Could you restate the data word for word and drop the pictures?

[INFORMATION SHOWN — start]

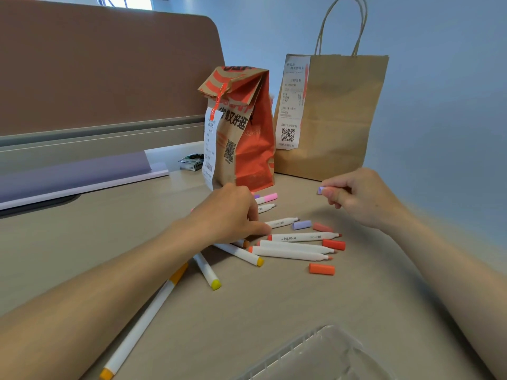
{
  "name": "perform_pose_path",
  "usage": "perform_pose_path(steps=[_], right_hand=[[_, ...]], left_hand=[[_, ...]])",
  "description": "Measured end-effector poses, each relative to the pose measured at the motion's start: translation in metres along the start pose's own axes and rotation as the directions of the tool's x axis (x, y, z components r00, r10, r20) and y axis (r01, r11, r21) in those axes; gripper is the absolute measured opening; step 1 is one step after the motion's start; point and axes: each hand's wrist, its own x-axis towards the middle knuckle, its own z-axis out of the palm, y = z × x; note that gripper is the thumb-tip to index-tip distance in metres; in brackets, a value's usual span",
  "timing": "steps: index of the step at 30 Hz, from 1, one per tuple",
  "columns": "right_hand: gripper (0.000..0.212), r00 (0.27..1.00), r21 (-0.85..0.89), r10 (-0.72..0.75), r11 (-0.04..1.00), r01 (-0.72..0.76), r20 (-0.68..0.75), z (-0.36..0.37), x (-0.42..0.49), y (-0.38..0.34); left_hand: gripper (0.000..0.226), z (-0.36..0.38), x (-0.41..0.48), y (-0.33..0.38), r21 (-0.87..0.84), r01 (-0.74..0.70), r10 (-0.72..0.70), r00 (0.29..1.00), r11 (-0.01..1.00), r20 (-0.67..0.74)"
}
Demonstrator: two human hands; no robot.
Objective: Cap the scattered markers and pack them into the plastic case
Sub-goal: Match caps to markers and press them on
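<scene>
Presently my right hand (365,198) pinches a lilac cap (321,190), raised ready for its matching pen. My left hand (230,212) curls over the scattered markers (293,246) on the desk (109,242); I cannot tell whether it grips one. The plastic case (315,352) lies nearest me.

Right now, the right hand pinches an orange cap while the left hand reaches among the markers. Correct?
No: the head view shows the right hand pinching a lilac cap, not orange; the left hand reaches among the markers.
</scene>
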Motion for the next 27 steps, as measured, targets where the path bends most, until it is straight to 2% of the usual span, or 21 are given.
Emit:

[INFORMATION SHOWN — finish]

> ANSWER TO THE PROBLEM
{
  "name": "perform_pose_path",
  "usage": "perform_pose_path(steps=[_], right_hand=[[_, ...]], left_hand=[[_, ...]])",
  "description": "Measured end-effector poses, each relative to the pose measured at the motion's start: translation in metres along the start pose's own axes and rotation as the directions of the tool's x axis (x, y, z components r00, r10, r20) and y axis (r01, r11, r21) in those axes; gripper is the absolute measured opening; step 1 is one step after the motion's start; point and axes: each hand's wrist, its own x-axis towards the middle knuckle, its own z-axis out of the palm, y = z × x; note that gripper is the thumb-tip to index-tip distance in metres; in brackets, a value's usual span",
  "timing": "steps: index of the step at 30 Hz, from 1, one per tuple",
  "columns": "right_hand: gripper (0.000..0.212), r00 (0.27..1.00), r21 (-0.85..0.89), r10 (-0.72..0.75), r11 (-0.04..1.00), r01 (-0.72..0.76), r20 (-0.68..0.75), z (-0.36..0.37), x (-0.42..0.49), y (-0.38..0.34); left_hand: gripper (0.000..0.226), z (-0.36..0.38), x (-0.41..0.48), y (-0.33..0.38), r21 (-0.87..0.84), r01 (-0.74..0.70), r10 (-0.72..0.70), r00 (0.29..1.00), r11 (-0.01..1.00), r20 (-0.67..0.74)"
}
Demonstrator: two human hands; no robot.
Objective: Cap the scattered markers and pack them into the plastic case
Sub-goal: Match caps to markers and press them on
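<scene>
Presently my right hand (365,198) pinches a lilac cap (321,190), raised ready for its matching pen. My left hand (230,212) curls over the scattered markers (293,246) on the desk (109,242); I cannot tell whether it grips one. The plastic case (315,352) lies nearest me.

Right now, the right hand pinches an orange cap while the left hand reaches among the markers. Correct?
No: the head view shows the right hand pinching a lilac cap, not orange; the left hand reaches among the markers.
</scene>
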Motion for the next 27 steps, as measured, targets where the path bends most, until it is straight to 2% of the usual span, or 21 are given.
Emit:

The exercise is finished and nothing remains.